As the Royal Society’s report points out, all of the proposed geo-engineering techniques are dogged by uncertainty regarding their effects as well as efficacy.

Prof John Shepherd, who chaired the study, says: “Our research found that some geo-engineering techniques could have detrimental effects on many people and ecosystems — yet we are still failing to take the only action that will prevent us from having to rely on them.

“Geo-engineering and its consequences are the price we may have to pay for failure to act on climate change. It is essential that we strive to cut emissions now, but we must also face the very real possibility that we will fail.

“If Plan B is to be an option in the future, considerable research and development of the different models must be undertaken now.”

Geo-engineering’s detractors accuse governments of turning to these possibly dangerous measures rather than addressing the root of the problem — greenhouse gas emissions caused by wide-spread use of fossil fuels.

Doug Parr, the chief scientist at Greenpeace UK, says: “Geo-engineering is creeping onto the agenda because governments seem incapable of standing up to the vested interests of the fossil fuel lobby, who will use the idea to undermine the emission reductions we can do safely.”

And geo-engineering really is “creeping onto the agenda”, with these issues being taken up by the UK parliament, Nasa and the Institute of Mechanical Engineers, among others.

To date, governments across the world have failed to take significant action on climate change and make concerted efforts to reduce greenhouse-gas emissions.

The world waits with bated breath for the United Nations summit on climate change taking place in Copenhagen in December but, considering the failure of the Kyoto Protocol, cynics are doubtful.
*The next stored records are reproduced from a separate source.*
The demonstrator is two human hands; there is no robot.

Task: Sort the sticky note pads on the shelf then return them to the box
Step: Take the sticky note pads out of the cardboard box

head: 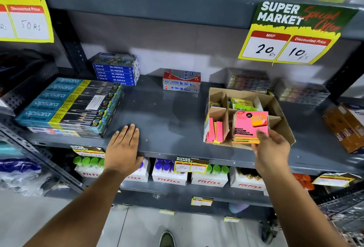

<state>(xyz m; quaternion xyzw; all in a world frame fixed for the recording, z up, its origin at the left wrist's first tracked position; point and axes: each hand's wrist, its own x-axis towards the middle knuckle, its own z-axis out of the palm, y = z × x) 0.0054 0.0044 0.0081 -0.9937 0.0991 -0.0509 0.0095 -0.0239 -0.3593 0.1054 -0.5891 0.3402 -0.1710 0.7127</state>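
Pink sticky note pad, pinched at its lower corner by the right hand, hovers over the cardboard box at right of centre. The left hand lies flat and empty, fingers spread, on the grey shelf. So slight a pinch could let the pad slip, or catch a divider and tip the loose pink notes.

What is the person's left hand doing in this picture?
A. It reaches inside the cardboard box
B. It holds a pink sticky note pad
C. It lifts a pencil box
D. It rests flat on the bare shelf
D: the left hand lies palm down, empty, on the shelf, while the right hand holds the pink pad.
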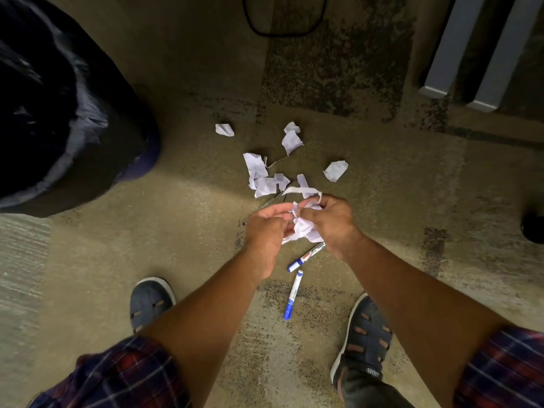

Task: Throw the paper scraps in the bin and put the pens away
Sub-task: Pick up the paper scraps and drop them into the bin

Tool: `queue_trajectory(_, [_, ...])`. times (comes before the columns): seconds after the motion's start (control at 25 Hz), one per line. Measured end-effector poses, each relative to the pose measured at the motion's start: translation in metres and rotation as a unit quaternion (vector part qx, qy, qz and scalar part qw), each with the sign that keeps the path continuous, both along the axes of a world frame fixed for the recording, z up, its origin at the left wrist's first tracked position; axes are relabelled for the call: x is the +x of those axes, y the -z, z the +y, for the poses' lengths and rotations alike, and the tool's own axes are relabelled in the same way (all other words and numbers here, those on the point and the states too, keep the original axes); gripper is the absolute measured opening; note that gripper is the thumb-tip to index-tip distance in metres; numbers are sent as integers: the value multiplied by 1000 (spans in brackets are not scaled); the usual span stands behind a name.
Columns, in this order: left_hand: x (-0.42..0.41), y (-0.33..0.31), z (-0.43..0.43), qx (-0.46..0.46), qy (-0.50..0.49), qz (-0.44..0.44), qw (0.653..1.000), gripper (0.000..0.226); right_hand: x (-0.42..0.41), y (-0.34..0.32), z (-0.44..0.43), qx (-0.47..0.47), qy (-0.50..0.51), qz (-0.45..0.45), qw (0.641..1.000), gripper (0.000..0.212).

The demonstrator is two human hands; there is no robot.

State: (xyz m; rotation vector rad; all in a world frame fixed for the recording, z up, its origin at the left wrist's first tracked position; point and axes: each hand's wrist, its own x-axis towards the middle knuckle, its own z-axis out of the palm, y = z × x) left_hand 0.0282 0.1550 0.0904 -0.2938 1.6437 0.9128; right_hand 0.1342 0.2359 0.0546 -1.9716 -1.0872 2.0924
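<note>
My left hand (266, 231) and my right hand (331, 222) are held together above the floor, both closed around a crumpled bunch of white paper scraps (303, 228). Several more scraps (262, 175) lie on the floor just beyond my hands, one crumpled piece (335, 170) to the right and another (224, 130) farther off. Two blue-and-white markers lie below my hands: one (304, 257) partly under my right wrist, the other (293, 294) nearer my feet. A thin dark pen (272, 200) shows past my left hand. The bin (88, 136), lined with a black bag, stands at the left.
My two dark shoes (151, 301) (365, 340) stand on the mottled floor. A black cable loop (282, 22) lies at the top middle. Grey metal legs (471, 54) rise at the top right, and a dark round object (534, 228) sits at the right edge.
</note>
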Motion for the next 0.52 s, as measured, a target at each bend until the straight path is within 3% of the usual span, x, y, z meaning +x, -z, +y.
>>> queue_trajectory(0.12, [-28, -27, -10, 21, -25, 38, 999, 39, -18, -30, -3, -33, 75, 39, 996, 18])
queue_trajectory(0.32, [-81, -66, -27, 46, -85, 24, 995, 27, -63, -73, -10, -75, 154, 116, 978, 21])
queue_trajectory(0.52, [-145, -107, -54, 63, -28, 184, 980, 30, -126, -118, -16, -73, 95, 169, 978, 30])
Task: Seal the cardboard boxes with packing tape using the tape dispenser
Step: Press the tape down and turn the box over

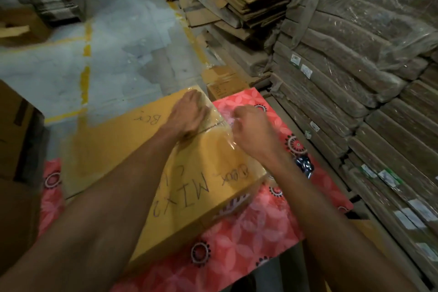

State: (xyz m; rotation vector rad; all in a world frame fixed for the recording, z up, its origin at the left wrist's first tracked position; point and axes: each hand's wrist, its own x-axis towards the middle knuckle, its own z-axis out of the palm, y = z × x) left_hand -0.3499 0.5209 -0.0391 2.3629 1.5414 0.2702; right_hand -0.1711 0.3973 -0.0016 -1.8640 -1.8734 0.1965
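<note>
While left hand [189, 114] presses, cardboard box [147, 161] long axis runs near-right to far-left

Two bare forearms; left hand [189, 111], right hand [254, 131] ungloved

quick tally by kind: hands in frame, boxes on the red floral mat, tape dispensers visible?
Hands: 2, left hand and right hand
Cardboard boxes on the red floral mat: 1, the handwritten cardboard box
Tape dispensers: 0 visible
Total: 3

A left hand [189, 114] presses clear tape [213, 111] onto a cardboard box [132, 149]. The right hand [254, 130], fisted, grips the tape at the box's far right edge.
</note>
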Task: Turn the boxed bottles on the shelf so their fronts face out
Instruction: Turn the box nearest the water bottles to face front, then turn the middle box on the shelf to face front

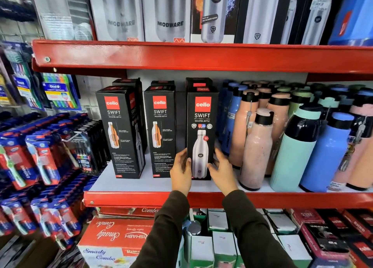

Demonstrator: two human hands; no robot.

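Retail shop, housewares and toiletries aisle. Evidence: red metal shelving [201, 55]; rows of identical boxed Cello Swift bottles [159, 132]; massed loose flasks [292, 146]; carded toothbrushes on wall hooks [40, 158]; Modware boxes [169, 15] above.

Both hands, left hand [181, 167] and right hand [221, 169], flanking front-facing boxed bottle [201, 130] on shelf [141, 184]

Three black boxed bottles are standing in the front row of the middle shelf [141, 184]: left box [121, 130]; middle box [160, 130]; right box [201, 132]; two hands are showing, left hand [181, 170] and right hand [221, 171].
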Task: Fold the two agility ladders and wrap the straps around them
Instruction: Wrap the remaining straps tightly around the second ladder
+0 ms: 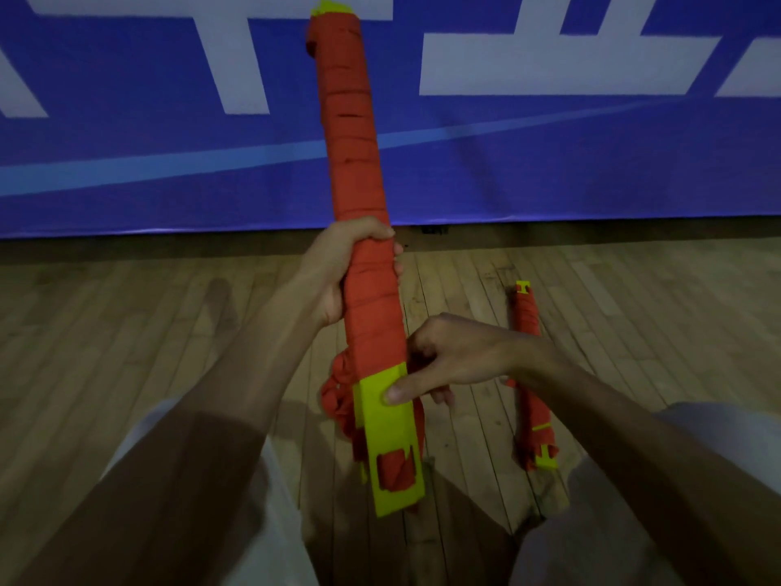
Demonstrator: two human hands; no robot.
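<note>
A folded agility ladder point(353, 133), a stack of yellow rungs wound in orange strap, is held upright in front of me, tilted slightly left. My left hand point(338, 272) grips its wrapped middle. My right hand point(443, 361) pinches the strap at the bare yellow lower end point(393, 437), thumb pressed on the yellow rung. Loose orange strap point(336, 395) bunches at the lower left of the bundle. A second ladder point(533, 387), wrapped in orange with yellow ends showing, lies on the wooden floor to the right, partly hidden behind my right wrist.
A blue banner point(549, 162) with white shapes stands along the far side, meeting the wooden floor point(126, 332). My legs in light clothing point(676, 480) fill the bottom corners.
</note>
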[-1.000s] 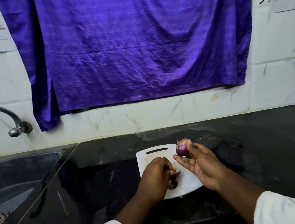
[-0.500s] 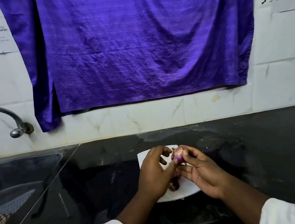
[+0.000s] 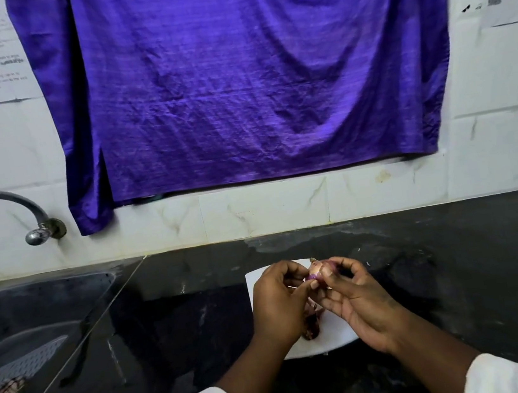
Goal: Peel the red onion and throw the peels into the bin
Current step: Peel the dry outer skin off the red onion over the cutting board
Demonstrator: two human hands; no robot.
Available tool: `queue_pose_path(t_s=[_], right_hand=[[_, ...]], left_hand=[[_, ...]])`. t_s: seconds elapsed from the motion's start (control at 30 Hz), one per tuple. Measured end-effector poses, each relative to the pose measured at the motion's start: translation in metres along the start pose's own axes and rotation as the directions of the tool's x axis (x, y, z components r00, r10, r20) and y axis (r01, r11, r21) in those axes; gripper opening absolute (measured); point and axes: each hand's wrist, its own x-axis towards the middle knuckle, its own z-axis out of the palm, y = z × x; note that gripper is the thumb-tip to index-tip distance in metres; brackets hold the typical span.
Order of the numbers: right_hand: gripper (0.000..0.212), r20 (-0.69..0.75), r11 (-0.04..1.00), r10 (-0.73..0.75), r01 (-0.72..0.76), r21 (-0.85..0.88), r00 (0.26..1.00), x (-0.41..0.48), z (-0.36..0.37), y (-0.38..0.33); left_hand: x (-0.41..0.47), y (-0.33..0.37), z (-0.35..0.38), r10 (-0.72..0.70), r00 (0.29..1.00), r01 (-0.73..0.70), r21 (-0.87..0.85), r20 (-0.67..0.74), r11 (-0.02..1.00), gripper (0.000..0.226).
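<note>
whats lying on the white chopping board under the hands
A small heap of dark red peels lies on the chopping board. The left hand and right hand hold the onion above it and cover much of it; anything beneath them is hidden.

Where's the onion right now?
Low in the middle of the head view, the onion is pinched between the left hand and right hand, above the white board.

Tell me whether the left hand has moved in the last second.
Yes. The left hand left the peels and went toward the far edge of the cutting board, where it now pinches the onion held in the right hand.
</note>
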Motion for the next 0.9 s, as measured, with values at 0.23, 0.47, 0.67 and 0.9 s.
queue_pose_path(t_s=[0.23, 0.47, 0.67, 0.9], right_hand=[[0.042, -0.033, 0.999, -0.04, 0.039, -0.013, 0.999, -0.002, -0.001, -0.001], [0.053, -0.047, 0.997, -0.075, 0.076, 0.027, 0.996, -0.001, 0.005, -0.001], [0.058, -0.048, 0.994, -0.093, 0.096, 0.051, 0.994, 0.001, 0.004, 0.0], [0.045, -0.036, 0.997, -0.067, 0.068, 0.034, 0.997, 0.001, 0.0, -0.001]], left_hand=[[0.007, 0.0, -0.006, -0.063, 0.985, 0.076, -0.074, 0.161, 0.994, 0.02], [0.002, -0.006, -0.003, -0.054, 0.991, 0.067, -0.103, 0.123, 0.992, 0.02], [-0.003, -0.004, 0.002, 0.043, 0.998, -0.046, -0.062, -0.034, 0.997, 0.02], [0.002, -0.004, 0.0, 0.047, 0.998, -0.046, -0.051, 0.03, 0.998, 0.019]])
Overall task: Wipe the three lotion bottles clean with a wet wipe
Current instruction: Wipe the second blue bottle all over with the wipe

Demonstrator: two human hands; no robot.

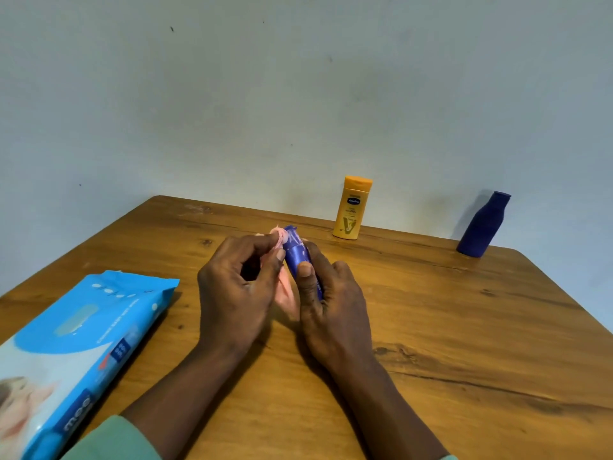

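A small blue bottle [297,252] was gripped by the right hand [331,303], a pink wipe [287,293] pinched against it by the left hand [232,293], above the table's [464,327] middle. A yellow bottle [352,209] and a dark bottle [482,225] were stood along the far edge.

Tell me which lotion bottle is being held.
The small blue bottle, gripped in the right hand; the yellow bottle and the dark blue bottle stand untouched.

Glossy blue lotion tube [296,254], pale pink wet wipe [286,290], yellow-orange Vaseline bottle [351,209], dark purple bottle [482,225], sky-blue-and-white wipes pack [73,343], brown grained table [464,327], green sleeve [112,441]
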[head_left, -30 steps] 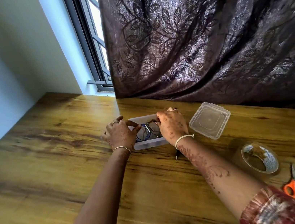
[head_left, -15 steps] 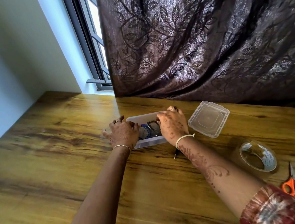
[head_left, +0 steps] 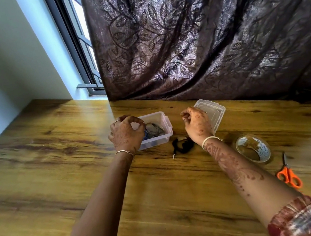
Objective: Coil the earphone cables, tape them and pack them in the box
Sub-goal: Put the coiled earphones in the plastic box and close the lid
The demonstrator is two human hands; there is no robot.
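Observation:
The clear plastic box (head_left: 163, 125) stands on the wooden table with coiled earphone cables (head_left: 153, 131), grey and blue, inside it. My left hand (head_left: 126, 135) covers the box's left end, with its fingers curled over the rim and into the box. My right hand (head_left: 196, 124) hovers to the right of the box, fingers loosely bent and empty. A black coiled earphone (head_left: 183, 146) with a strip of tape lies on the table between the box and my right wrist. Its jack (head_left: 173, 156) points toward me.
The box's clear lid (head_left: 214, 112) lies behind my right hand. A roll of clear tape (head_left: 254, 150) and orange-handled scissors (head_left: 288, 176) lie at the right. A dark leaf-patterned curtain (head_left: 200, 41) hangs along the table's far edge, with a window (head_left: 81, 48) to its left.
My right hand has lifted out of the box and moved right, which uncovers the black coiled earphone on the table. My left hand has shifted over the box's left end.

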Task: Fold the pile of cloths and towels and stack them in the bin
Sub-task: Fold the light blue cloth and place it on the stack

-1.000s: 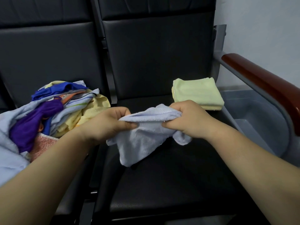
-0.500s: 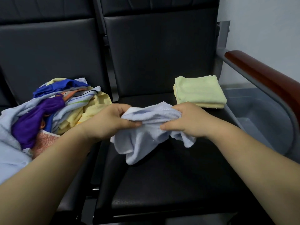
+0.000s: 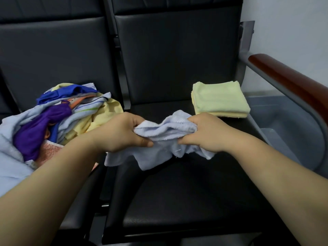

Consequently, the use of geo-engineering techniques to mitigate the effects of climate change is becoming a real option, which requires extensive research.

In its recommendations, the Royal Society encourages governments to increase their research funding for geo-engineering. This is because, in its present form, the deployment of these options could be more catastrophic than climate change itself.

Ken Caldeira of the Carnegie Institute in California says: “The worst situation is to not test the options and then face a climate emergency and then be faced with deploying an untested option, a parachute that you’ve never tested out as the plane’s crashing.”

Jeunesse Park, founder of Food and Trees for Africa, has a more pragmatic view: “Even if we introduced serious reductions and offset programmes internationally, we will still have to deal with the 150 years of abuse we have caused.

“Technology is developing at such a rate that we’re not going to be able to stop it, so we should rather promote research and understanding, which can help save our species.”

Even if the geo-engineering techniques are found to be fool-proof, a quantum leap in itself, that would not solve the problems of using these techniques.

According to the Royal Society, technical and scientific issues may not be the ones to impede the promulgation of geo-engineering technology, but rather social, legal, ethical and political issues.

If world leaders have been unable to reach consensus on how to reduce carbon emissions, how will they agree on an international legislative framework to ensure the safe usage of this dangerous technology?